Ne pas attendre, néanmoins, de portrait plus irrévérencieux que cela de l’institution. Moins du côté de la machine prise en défaut que de celle, plus réduite, qui la prend en défaut (constituée par les têtes d’affiche), le film d’Emmanuel Naccache affirme vite ses intentions : reproduire le plaisir superficiel d’assister à une mystification se voulant élégante et virtuose, sur le modèle des exercices américains du genre, entre les Ocean’s de Soderbergh et Basic de McTiernan (pour la conclusion aux allures de démantèlement). Citer ces références ici n’est pas une grande révélation : bien que les événements de la première moitié de Kidon manifestent un certain esprit de sérieux, le film lui-même distille assez de signes de distanciation (usage de la musique décontractée un brin exotique, impavidité de la tête d’affiche Tomer Sisley…) pour renvoyer implicitement à de telles références et suggérer, tôt, qu’il y a anguille sous roche et embrouille dans le sac.
Volatilisés
L’entreprise est de courte portée, mais pas désagréable — et vice versa. Pas désagréable parce que jamais prétentieuse, chiche en effets de manche, plutôt candide dans son maniérisme et sa façon — même très limitée — de jongler avec les fragments de temps (multiples retours en arrière) et d’espace (fréquence des split screens), un peu à l’image de ce technicien du Mossad manipulant les données sur un écran tactile géant. Entre les films d’arnaque susmentionnés, les thrillers formalistes des années 1970 et jusqu’à ce petit gadget clignant de l’œil à Minority Report, Naccache ne dissimule jamais son petit plaisir de faire « comme dans…», et on ne saurait le lui reprocher — du moins pas sur cette seule base.

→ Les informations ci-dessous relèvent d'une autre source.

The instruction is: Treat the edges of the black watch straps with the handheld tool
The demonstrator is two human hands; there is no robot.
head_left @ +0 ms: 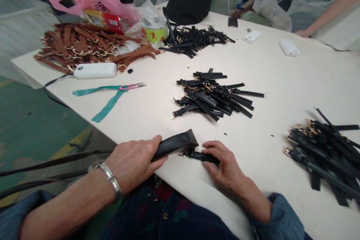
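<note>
My left hand (137,159), with a silver bracelet at the wrist, is wrapped round a wide black strap (176,143) whose end points right over the table's near edge. Just right of it, my right hand (225,163) has its fingers closed on a short black buckle strap (201,155). The gold buckle of that short strap lies beside the wide strap's end. Beyond my hands is a pile of black buckle straps (213,95); another black pile (326,153) lies at the right.
Brown straps (81,45), a white device (95,70) and pink snips (132,86) with teal cloth lie at the left of the white table (157,101). More black straps (194,39) and a black cap (188,3) sit behind. Another person's arm (332,9) reaches in at the right.
</note>
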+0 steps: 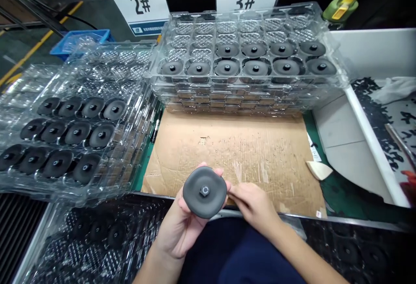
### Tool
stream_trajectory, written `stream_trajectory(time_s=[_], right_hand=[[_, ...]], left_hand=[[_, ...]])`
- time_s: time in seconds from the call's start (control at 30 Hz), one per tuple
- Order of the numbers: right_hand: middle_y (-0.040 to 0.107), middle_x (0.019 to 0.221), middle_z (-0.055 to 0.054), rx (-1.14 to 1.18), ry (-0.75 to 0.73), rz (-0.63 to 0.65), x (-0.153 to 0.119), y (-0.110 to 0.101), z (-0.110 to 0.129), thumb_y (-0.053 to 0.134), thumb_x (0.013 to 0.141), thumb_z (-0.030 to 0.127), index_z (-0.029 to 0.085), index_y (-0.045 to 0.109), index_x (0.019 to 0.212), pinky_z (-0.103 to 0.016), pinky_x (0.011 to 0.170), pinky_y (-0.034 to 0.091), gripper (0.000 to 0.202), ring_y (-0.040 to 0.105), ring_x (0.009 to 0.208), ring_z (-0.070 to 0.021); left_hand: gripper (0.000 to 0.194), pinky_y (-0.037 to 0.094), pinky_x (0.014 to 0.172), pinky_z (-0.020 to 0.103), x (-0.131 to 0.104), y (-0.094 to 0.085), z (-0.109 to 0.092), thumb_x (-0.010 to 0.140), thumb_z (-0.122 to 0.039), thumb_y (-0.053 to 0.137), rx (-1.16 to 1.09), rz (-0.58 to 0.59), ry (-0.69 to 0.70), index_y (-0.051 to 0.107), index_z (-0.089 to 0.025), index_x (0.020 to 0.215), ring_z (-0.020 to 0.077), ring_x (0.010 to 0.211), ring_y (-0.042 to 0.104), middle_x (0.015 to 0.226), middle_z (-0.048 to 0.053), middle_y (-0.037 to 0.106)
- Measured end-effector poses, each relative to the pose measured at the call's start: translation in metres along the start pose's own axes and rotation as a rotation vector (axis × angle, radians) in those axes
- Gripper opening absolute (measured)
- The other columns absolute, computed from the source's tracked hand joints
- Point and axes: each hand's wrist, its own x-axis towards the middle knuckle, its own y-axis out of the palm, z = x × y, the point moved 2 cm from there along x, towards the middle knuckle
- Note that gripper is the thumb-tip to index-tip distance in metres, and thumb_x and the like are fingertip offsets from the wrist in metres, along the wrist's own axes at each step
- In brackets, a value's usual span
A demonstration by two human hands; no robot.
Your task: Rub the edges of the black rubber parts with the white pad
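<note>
A black, rounded-square disc (196,197) with a small raised stub at its centre faces up toward me. From underneath, my left hand (185,232) grips it, fingertips showing around its rim. Close to the disc's right edge is my right hand (255,206), its thumb and fingers pinched together. Whether anything sits in that pinch is too small to make out. Below both hands lies a sheet of brown cardboard (227,145) with dark specks and torn patches.
Stacked clear plastic trays (227,98) with similar black discs stand at the back. More tray stacks (123,145) are on the left. A white bin (354,132) borders the right side, beside a pale wedge (319,170). Signs (139,2) reading 2# and 3# hang behind.
</note>
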Motion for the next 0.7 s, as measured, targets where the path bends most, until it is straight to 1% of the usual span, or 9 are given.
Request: stream_trajectory(time_s=[0.07,0.13,0.23,0.3,0.37,0.43,0.53,0.6,0.7], right_hand=[[0.067,0.083,-0.002,-0.001,-0.005,0.026,0.0,0.0,0.0,0.046,0.086,0.02,0.026,0.063,0.105,-0.03,0.068,0.048,0.027,0.061,0.074,-0.0161],[0.066,0.092,-0.002,-0.005,0.023,-0.012,0.006,-0.015,0.011,0.044,0.087,0.02,0.026,0.059,0.11,-0.029,0.069,0.048,0.028,0.061,0.079,-0.0159],[0.062,0.106,-0.003,-0.008,-0.02,-0.184,0.015,-0.048,0.052,0.045,0.088,0.02,0.028,0.051,0.119,-0.026,0.067,0.046,0.033,0.058,0.084,-0.0143],[0.064,0.098,-0.001,-0.03,-0.258,-0.213,0.023,-0.061,0.084,0.045,0.088,0.019,0.03,0.048,0.122,-0.027,0.067,0.043,0.036,0.057,0.079,-0.0133],[0.065,0.082,0.0,-0.074,-0.494,-0.125,0.032,-0.064,0.102,0.042,0.089,0.021,0.03,0.052,0.119,-0.029,0.066,0.041,0.033,0.056,0.072,-0.0135],[0.063,0.076,0.0,-0.101,-0.495,-0.037,0.042,-0.061,0.095,0.039,0.089,0.02,0.029,0.058,0.112,-0.029,0.066,0.04,0.031,0.055,0.07,-0.0135],[0.064,0.089,-0.001,-0.116,-0.199,-0.04,0.047,-0.053,0.053,0.042,0.087,0.015,0.027,0.06,0.11,-0.028,0.072,0.042,0.031,0.056,0.08,-0.0136],[0.064,0.09,-0.001,-0.121,-0.087,-0.031,0.038,-0.042,0.023,0.045,0.086,0.016,0.029,0.058,0.112,-0.027,0.072,0.044,0.032,0.057,0.08,-0.0137],[0.063,0.077,-0.001,-0.115,-0.059,0.022,0.017,-0.019,-0.004,0.045,0.086,0.016,0.028,0.06,0.109,-0.028,0.067,0.045,0.031,0.057,0.072,-0.014]], left_hand=[[0.048,0.045,0.093,0.031,0.0,0.001,0.0,0.066,-0.039,0.066,0.006,-0.015,-0.03,0.058,-0.028,0.112,0.0236,0.109,0.056,0.118,0.001,0.062],[0.049,0.045,0.093,0.031,-0.001,0.002,0.001,0.064,-0.04,0.067,0.019,-0.016,-0.056,0.058,-0.029,0.111,0.0236,0.107,0.057,0.118,0.001,0.062],[0.051,0.045,0.092,0.031,-0.001,0.002,0.006,0.064,-0.04,0.067,0.049,-0.007,-0.031,0.057,-0.027,0.113,0.0239,0.105,0.058,0.117,0.002,0.062],[0.052,0.044,0.092,0.029,0.0,0.001,0.012,0.065,-0.038,0.067,0.058,-0.011,-0.016,0.056,-0.025,0.114,0.0222,0.107,0.057,0.115,0.004,0.063],[0.052,0.043,0.092,0.025,0.0,-0.002,0.017,0.067,-0.036,0.066,0.053,-0.032,0.002,0.055,-0.023,0.116,0.0197,0.109,0.055,0.113,0.004,0.064],[0.051,0.044,0.091,0.025,0.001,-0.007,0.019,0.069,-0.034,0.065,0.049,-0.066,0.024,0.054,-0.024,0.118,0.0195,0.11,0.054,0.112,0.004,0.064],[0.05,0.042,0.095,0.031,-0.001,-0.016,0.016,0.07,-0.038,0.063,0.038,-0.138,0.037,0.054,-0.023,0.117,0.0234,0.109,0.055,0.116,0.006,0.062],[0.051,0.04,0.097,0.033,-0.003,-0.019,0.012,0.07,-0.041,0.062,0.007,-0.179,0.012,0.055,-0.023,0.116,0.0253,0.11,0.054,0.121,0.008,0.059],[0.051,0.042,0.096,0.032,-0.003,-0.02,0.008,0.068,-0.04,0.064,-0.029,-0.192,-0.012,0.055,-0.023,0.115,0.0253,0.11,0.054,0.121,0.007,0.059]])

Il n’empêche que le spectacle qui en résulte ne dissimule pas non plus à quel point il reste creux. Les références manifestées, comme on l’a dit, assez tôt ne laissent guère de doute sur l’éventualité de révélation finale de grand enfumage, et laissent ainsi le spectateur dans la position passive et assez ennuyeuse d’attendre, pendant une bonne partie du film, la chute. C’est d’autant plus perceptible que, tout à sa tâche de mettre en scène le tour de passe-passe, Naccache en a oublié de creuser tant soit peu des enjeux autrement intéressants pour ses scènes et ses personnages.
Dans cette mécanique bien huilée, les rouages sont d’un intérêt très inégal. Les scènes dans la salle de conférence du Mossad, où les serviteurs du renseignement découvrent avec effarement un engrenage ayant échappé à leur vigilance, restent les plus savoureuses, mais de peu, tenant pour beaucoup aux dialogues empreints d’une ironie fort peu protocolaire et à l’animation des comédiens, notamment l’excellente Reymonde Amsellem. À l’extérieur, du côté des agents franc-tireurs, c’est nettement moins probant, peut-être à cause d’un casting misant un peu trop sur la notoriété des interprètes, la pose dans laquelle on les connaît habituellement, et pas assez sur l’usage détourné qu’on aurait pu en faire (Naccache aurait mieux fait de s’inspirer de Hitchcock sur ce point). Si Tomer Sisley ne force pas trop son talent en nous resservant un vague ersatz de Largo Winch, ce sont plus encore ses partenaires novices de cinéma et se rabattant sur leurs atouts d’apparat (la top-model Bar Refaeli au glamour de papier glacé, mais on pense surtout à l’humoriste Kev Adams et ses mimiques de show) qui sont à la peine pour donner corps à leurs personnages. En somme, la conclusion de Kidon est assez fidèle au sentiment qu’il laisse : mieux vaut laisser s’évaporer les détails gênants, pour oublier le tout.